| Work task |
In the material below, which lines hold the word "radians"? Pick each one out.

| Given data |
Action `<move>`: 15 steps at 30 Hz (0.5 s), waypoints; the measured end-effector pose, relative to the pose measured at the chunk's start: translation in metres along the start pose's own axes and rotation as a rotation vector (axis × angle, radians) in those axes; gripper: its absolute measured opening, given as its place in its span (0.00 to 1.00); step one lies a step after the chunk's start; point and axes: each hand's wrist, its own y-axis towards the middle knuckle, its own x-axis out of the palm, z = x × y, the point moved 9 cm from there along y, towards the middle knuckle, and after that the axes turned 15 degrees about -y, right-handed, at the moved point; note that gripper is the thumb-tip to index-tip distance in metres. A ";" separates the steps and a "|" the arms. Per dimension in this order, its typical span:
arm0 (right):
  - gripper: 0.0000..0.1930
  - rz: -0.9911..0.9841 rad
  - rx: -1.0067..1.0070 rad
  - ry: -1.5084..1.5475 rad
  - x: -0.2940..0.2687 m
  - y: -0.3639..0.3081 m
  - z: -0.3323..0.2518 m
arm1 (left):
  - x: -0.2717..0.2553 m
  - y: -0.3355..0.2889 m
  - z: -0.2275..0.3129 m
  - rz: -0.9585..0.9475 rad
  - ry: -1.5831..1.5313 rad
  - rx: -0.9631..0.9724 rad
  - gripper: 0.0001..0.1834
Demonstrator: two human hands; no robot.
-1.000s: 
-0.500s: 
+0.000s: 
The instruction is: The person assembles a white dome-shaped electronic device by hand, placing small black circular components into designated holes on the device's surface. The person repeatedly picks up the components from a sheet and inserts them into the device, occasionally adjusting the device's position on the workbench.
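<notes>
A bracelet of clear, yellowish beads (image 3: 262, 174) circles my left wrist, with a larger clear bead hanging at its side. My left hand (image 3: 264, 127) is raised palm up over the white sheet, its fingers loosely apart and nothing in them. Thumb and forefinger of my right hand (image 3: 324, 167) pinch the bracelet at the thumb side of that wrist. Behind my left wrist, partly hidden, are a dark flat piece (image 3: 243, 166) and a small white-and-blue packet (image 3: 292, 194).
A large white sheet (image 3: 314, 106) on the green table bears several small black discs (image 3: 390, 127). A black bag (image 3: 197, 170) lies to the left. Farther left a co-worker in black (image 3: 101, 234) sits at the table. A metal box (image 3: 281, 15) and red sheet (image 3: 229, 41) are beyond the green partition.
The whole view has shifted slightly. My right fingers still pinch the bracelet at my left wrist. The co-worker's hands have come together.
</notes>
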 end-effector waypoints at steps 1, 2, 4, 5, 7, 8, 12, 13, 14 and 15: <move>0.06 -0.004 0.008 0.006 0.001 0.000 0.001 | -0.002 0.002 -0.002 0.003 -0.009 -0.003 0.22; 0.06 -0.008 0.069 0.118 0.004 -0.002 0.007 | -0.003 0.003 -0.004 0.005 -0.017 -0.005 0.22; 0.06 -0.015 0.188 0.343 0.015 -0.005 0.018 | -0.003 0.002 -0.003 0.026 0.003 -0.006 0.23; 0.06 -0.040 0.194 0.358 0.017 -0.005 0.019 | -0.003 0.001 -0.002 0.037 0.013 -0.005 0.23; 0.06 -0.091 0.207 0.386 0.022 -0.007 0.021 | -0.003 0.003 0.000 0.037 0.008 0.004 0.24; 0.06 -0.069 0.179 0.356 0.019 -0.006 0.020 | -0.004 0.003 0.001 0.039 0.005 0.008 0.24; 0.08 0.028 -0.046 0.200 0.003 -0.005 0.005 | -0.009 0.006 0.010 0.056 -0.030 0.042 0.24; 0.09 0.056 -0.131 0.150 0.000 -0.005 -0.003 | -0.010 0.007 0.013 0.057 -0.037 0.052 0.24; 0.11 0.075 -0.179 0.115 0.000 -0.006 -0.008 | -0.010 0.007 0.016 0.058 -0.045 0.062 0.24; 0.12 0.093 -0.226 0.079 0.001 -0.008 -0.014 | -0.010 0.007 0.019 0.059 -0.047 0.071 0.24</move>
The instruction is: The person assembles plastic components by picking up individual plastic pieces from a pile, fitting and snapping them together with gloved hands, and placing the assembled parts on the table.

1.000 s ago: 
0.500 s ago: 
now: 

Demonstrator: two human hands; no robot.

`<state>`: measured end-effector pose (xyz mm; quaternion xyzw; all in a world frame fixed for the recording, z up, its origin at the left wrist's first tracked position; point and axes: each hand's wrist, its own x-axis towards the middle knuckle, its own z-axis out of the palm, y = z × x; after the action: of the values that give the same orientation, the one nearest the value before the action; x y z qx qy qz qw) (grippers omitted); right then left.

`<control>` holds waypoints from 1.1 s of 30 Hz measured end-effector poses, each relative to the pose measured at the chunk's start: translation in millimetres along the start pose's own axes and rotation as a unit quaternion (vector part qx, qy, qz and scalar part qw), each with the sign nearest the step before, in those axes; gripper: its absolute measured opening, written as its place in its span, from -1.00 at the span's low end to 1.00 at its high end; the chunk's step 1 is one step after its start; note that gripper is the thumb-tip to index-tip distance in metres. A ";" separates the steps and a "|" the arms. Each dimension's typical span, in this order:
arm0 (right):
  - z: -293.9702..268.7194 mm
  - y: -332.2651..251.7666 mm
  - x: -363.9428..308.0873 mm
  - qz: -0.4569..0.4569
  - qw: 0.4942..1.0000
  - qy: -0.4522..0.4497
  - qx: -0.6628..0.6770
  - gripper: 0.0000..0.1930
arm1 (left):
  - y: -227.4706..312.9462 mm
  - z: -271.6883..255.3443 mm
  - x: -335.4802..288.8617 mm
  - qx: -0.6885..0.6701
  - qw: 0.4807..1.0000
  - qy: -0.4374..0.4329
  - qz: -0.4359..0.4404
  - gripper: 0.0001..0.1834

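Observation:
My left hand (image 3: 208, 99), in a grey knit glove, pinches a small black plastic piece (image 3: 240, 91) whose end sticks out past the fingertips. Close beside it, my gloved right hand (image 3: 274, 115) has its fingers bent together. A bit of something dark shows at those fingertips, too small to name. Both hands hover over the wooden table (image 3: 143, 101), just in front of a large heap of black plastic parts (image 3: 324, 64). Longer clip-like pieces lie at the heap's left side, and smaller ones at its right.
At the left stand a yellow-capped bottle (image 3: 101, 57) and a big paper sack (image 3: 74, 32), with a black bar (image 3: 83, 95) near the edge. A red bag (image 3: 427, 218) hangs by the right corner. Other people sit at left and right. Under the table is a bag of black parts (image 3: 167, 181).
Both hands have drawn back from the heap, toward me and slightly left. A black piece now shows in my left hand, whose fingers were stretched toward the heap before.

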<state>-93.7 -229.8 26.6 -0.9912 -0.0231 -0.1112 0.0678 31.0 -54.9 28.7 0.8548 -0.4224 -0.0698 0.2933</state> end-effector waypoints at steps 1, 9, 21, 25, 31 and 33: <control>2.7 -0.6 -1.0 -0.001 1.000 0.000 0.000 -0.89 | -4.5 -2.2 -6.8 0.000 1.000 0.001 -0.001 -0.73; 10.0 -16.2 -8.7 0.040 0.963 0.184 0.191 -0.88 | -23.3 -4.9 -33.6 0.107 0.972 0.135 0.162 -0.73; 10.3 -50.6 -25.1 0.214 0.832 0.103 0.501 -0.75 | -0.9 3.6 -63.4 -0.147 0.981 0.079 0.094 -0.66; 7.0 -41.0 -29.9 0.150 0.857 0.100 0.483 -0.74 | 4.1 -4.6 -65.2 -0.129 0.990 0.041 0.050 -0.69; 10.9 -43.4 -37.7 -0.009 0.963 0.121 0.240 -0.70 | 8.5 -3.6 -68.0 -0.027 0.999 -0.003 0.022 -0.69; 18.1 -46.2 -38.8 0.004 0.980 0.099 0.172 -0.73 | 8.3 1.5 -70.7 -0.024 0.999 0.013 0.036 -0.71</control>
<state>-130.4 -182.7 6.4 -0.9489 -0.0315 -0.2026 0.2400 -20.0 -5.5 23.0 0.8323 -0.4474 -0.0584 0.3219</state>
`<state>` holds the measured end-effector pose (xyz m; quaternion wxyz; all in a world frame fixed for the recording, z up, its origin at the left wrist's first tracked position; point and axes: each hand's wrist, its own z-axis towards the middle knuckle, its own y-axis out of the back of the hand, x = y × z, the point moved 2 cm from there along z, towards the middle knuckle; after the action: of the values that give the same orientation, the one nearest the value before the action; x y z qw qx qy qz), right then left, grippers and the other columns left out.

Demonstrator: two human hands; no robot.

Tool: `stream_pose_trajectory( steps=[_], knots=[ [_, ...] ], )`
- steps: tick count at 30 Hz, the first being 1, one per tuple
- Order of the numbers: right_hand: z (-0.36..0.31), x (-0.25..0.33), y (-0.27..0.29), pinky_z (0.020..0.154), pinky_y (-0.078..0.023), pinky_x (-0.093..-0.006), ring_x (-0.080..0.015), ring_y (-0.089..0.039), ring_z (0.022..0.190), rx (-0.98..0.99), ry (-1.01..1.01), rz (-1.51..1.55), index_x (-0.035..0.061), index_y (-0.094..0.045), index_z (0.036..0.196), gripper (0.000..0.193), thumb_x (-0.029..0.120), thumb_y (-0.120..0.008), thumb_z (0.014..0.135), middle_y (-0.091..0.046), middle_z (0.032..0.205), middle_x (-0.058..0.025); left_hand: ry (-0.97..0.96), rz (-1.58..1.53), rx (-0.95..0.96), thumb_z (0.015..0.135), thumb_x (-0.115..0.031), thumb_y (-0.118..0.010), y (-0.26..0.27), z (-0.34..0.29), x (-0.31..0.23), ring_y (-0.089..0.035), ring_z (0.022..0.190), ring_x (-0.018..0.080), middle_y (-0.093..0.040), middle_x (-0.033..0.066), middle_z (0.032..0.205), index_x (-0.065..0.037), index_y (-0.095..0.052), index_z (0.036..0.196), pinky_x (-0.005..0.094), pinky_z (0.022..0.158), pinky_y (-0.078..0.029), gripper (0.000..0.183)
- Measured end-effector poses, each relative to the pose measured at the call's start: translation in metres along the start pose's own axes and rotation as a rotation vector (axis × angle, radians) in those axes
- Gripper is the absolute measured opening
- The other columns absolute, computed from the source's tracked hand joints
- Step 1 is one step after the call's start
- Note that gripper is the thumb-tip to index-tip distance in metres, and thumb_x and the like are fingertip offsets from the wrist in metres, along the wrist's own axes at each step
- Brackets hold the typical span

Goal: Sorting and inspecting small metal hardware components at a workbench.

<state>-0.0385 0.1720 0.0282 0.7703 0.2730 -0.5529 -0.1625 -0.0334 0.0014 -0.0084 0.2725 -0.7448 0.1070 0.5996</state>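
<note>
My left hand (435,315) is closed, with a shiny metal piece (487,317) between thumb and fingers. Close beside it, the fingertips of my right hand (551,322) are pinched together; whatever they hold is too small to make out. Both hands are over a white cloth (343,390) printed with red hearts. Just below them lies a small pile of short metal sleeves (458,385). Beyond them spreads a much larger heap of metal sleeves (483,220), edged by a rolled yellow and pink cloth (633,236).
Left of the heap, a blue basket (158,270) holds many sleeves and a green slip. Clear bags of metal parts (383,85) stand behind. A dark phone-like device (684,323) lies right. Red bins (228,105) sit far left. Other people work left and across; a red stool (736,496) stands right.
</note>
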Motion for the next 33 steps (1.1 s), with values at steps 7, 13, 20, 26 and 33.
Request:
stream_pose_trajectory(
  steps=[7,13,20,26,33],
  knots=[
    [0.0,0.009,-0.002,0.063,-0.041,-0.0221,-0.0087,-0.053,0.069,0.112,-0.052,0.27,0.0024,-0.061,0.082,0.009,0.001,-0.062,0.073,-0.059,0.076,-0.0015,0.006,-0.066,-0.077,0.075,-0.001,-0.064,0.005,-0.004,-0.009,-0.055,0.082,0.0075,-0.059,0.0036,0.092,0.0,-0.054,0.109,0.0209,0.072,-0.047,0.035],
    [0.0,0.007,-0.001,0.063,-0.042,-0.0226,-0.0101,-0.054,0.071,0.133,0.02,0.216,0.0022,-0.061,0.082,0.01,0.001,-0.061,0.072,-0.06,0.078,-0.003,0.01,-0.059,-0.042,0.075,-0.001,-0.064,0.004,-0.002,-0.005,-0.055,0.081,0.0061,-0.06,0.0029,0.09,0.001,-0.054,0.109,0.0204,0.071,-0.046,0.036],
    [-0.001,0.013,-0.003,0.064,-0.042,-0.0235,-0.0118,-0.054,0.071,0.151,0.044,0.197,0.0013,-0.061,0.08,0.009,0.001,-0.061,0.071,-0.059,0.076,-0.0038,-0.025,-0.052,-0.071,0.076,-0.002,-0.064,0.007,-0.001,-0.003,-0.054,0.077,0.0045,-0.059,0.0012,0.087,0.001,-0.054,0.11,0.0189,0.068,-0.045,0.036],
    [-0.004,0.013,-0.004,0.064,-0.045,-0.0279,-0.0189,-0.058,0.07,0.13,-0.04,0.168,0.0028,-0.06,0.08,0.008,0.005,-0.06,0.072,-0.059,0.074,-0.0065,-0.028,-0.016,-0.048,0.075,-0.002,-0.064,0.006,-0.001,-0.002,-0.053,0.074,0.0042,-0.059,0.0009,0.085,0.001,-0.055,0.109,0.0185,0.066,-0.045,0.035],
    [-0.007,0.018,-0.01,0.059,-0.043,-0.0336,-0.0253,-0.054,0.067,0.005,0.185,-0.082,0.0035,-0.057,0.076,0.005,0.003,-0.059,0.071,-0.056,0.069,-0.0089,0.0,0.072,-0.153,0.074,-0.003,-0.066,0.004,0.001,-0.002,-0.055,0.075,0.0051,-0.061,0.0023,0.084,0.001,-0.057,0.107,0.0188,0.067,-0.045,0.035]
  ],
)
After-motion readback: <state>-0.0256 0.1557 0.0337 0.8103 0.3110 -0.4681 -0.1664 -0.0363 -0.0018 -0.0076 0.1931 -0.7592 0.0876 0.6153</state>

| Problem solution |
Action `<move>`: 15 steps at 30 Hz (0.5 s), waypoints; the measured end-effector pose, relative to the pose measured at the chunk's start: translation in metres along the start pose's own axes and rotation as a rotation vector (axis × angle, radians) in those axes; gripper: its absolute measured opening, given as its place in its span (0.00 to 1.00); step one lies a step after the chunk's start; point and axes: each hand's wrist, its own y-axis towards the middle knuckle, its own x-axis out of the palm, z = x × y, the point moved 9 cm from there along y, towards the middle knuckle, and after that the axes turned 15 degrees about -y, right-handed, at the moved point; note that gripper is the thumb-tip to index-tip distance in metres. A ";" separates the steps and a "|" the arms. Per dimension in this order, its typical span:
- Measured end-effector poses, each relative to the pose measured at the call's start: translation in metres along the start pose's own axes and rotation as a rotation vector (axis × angle, radians) in those axes

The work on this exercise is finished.